Le marché est bloqué dans cette plage étroite car il n'y a pas encore eu de purification complète de l'excès de levier institutionnel. Saylor fonctionne comme un symbole, il est le plus grand acheteur public. Sa rupture — c'est-à-dire la liquidation totale forcée de ses positions — représenterait ce que l'on appelle la capitulation finale.
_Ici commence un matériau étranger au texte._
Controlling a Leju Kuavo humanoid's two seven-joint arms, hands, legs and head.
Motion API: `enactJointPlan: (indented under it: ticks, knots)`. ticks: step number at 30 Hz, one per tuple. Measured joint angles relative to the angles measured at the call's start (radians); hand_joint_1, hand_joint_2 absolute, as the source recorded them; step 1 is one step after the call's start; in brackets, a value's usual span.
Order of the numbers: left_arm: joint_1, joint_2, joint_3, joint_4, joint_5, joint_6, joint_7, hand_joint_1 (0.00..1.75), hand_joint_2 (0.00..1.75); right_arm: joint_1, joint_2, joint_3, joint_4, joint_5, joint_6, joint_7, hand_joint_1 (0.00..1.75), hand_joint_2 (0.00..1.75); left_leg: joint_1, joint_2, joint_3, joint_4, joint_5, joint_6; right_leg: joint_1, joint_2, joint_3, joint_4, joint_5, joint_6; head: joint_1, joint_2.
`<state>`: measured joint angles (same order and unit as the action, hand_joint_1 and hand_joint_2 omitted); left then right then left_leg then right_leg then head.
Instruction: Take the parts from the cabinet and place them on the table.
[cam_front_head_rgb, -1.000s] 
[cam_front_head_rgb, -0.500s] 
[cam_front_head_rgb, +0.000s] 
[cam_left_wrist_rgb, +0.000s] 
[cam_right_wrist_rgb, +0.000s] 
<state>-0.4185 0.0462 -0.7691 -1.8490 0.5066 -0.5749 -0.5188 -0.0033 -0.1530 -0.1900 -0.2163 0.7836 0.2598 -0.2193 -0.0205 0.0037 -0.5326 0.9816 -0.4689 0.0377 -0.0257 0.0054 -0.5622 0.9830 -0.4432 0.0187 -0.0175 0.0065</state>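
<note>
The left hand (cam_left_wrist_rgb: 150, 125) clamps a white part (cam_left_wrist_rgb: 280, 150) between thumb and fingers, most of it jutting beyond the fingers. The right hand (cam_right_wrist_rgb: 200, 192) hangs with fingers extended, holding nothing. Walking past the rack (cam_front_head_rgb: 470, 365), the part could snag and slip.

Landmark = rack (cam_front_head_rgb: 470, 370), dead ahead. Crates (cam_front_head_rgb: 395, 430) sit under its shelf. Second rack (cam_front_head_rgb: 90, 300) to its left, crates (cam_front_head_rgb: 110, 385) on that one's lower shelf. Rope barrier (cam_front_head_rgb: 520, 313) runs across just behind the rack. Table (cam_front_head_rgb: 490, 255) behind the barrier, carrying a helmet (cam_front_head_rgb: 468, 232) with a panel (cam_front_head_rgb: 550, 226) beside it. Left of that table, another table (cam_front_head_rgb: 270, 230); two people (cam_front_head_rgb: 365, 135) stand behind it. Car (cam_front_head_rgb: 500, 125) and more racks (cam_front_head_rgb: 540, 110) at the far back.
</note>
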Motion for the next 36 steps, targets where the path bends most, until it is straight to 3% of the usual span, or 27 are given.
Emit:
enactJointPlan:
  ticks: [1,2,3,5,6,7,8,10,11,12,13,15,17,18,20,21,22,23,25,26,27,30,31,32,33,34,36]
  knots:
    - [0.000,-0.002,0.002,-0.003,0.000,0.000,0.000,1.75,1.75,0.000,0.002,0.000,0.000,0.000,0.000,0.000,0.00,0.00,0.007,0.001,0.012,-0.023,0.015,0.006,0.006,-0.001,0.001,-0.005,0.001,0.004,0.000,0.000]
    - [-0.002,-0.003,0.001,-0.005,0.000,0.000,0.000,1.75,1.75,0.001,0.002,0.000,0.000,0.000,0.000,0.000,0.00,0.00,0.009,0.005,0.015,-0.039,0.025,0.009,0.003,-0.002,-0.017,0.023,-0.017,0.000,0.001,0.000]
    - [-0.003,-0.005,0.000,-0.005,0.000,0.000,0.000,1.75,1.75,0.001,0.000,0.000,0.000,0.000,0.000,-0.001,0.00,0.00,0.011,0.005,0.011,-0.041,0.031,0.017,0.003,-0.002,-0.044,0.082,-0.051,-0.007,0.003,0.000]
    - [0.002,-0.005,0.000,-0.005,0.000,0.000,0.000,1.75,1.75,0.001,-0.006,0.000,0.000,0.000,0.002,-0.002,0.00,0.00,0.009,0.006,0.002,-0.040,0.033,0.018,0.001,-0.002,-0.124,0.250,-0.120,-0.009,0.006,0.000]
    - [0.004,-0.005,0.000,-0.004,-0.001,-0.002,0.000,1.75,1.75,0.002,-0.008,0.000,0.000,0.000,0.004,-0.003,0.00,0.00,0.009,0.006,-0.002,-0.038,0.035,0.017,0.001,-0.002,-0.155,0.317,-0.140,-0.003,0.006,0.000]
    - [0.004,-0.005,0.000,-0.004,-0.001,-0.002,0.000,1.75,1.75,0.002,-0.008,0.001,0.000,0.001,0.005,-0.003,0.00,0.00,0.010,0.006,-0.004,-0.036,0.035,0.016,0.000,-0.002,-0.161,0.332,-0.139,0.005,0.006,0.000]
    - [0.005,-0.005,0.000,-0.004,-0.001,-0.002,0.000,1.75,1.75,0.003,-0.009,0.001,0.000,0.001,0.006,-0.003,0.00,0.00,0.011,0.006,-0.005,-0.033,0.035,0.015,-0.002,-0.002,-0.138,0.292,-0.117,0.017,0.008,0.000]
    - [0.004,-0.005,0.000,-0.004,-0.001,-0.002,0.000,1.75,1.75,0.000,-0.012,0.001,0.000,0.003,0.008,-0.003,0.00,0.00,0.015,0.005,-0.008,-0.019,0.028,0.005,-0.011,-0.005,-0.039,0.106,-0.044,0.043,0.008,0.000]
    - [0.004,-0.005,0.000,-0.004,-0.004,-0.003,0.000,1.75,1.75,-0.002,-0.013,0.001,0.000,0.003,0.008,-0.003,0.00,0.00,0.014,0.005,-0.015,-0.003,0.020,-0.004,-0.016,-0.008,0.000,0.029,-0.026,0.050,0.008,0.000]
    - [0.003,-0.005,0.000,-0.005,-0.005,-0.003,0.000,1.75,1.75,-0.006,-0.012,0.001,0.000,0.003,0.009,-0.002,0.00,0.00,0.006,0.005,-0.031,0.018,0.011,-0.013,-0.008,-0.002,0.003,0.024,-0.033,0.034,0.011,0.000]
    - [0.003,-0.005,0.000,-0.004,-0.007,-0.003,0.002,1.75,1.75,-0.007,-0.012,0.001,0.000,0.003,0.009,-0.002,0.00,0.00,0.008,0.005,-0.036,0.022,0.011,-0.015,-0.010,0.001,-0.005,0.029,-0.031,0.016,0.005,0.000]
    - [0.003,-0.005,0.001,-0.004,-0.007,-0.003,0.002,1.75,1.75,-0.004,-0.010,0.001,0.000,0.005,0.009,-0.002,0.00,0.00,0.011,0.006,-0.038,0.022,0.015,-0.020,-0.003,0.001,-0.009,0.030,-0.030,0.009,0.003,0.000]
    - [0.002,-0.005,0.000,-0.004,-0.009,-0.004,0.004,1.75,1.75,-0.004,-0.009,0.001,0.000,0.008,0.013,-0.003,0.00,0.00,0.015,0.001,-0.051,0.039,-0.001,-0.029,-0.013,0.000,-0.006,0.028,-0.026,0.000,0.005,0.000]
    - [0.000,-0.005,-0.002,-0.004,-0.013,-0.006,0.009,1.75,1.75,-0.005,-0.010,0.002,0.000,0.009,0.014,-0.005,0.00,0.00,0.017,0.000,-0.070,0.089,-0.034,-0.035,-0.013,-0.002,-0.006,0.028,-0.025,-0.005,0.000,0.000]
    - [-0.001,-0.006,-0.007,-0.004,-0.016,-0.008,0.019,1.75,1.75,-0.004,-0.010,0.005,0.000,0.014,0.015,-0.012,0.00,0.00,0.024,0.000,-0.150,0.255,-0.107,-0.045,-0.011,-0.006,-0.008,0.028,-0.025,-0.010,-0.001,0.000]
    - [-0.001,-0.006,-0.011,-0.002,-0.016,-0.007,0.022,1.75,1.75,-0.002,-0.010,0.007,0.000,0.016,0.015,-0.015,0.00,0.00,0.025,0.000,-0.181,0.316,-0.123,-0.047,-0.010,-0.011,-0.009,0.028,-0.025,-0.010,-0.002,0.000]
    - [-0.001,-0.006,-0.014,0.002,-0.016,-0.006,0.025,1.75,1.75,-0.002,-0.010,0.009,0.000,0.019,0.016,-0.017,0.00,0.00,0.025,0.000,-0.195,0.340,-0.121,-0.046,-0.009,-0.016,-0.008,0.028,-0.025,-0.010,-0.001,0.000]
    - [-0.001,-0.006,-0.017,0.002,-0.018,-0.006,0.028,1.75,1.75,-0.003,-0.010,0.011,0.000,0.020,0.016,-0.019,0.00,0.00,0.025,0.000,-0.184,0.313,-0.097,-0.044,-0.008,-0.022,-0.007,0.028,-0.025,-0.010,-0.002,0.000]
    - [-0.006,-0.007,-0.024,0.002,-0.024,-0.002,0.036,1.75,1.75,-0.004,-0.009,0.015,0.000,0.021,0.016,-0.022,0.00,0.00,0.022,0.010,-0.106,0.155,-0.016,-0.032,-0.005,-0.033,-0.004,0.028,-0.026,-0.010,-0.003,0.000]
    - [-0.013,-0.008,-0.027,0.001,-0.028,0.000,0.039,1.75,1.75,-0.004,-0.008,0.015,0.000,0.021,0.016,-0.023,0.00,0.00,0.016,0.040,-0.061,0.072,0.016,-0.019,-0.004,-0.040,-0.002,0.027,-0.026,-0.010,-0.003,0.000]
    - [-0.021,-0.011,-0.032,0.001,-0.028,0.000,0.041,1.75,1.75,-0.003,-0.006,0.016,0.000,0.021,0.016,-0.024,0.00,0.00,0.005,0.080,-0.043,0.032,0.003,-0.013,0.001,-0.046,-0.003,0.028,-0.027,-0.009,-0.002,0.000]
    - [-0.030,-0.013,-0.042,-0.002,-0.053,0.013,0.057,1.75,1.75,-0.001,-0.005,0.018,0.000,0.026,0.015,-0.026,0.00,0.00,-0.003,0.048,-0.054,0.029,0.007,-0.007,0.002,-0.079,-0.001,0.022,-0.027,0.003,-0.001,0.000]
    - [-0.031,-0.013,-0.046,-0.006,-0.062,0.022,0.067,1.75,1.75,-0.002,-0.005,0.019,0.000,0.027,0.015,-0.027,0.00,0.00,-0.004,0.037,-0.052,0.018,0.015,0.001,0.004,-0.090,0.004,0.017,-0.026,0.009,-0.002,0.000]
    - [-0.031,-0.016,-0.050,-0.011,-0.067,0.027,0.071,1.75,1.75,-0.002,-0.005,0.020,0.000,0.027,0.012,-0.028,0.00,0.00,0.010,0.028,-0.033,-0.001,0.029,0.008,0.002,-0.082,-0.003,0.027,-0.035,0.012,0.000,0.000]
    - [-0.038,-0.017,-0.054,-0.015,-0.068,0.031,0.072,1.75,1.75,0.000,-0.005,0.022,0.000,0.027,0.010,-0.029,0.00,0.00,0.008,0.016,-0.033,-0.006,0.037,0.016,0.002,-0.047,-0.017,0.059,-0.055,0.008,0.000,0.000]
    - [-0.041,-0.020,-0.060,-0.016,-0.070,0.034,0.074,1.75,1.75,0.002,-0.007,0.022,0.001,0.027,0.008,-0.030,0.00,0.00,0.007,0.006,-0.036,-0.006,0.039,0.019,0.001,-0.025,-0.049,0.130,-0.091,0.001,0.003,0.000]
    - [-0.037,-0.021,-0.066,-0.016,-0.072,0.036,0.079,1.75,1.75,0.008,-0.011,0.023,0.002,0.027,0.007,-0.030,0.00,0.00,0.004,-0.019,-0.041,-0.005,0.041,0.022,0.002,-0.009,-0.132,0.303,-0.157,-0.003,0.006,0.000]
La capitulation finale n'est pas le moment où le marché force le dernier défenseur à lâcher son bouclier.
C'est quand le plus grand acheteur devient le plus grand vendeur, non par choix, mais parce que le système l'écrase jusqu'à la limite.
Pourquoi cela importe-t-il ?
Parce que tant que le plus grand détenteur n'est pas effacé du tableau, le marché reste congestionné. La véritable pression vendeuse — celle qui nettoie tout, annule les leviers et restitue la liquidité — ne s'est pas encore produite. Sans ce flush, le Bitcoin demeure dans ce schéma :
— Latéralisation longue
— Sauts courts qui ne se maintiennent pas
— Structure fragile
Le marché attend la dernière bougie.
Il attend le dernier soupir du géant.
Et seulement après cela, historiquement, naît la prochaine jambe macro.
La théorie est dure, mais elle a du sens :
si la plus grande ancre de levier n'est pas retirée, il n'y a pas d'espace pour une nouvelle tendance propre et durable.
La capitulation finale est la coupure profonde avant la cicatrisation.
C'est le réalignement silencieux des forces.
Ce n'est qu'après cela que le Bitcoin recommence à respirer vraiment.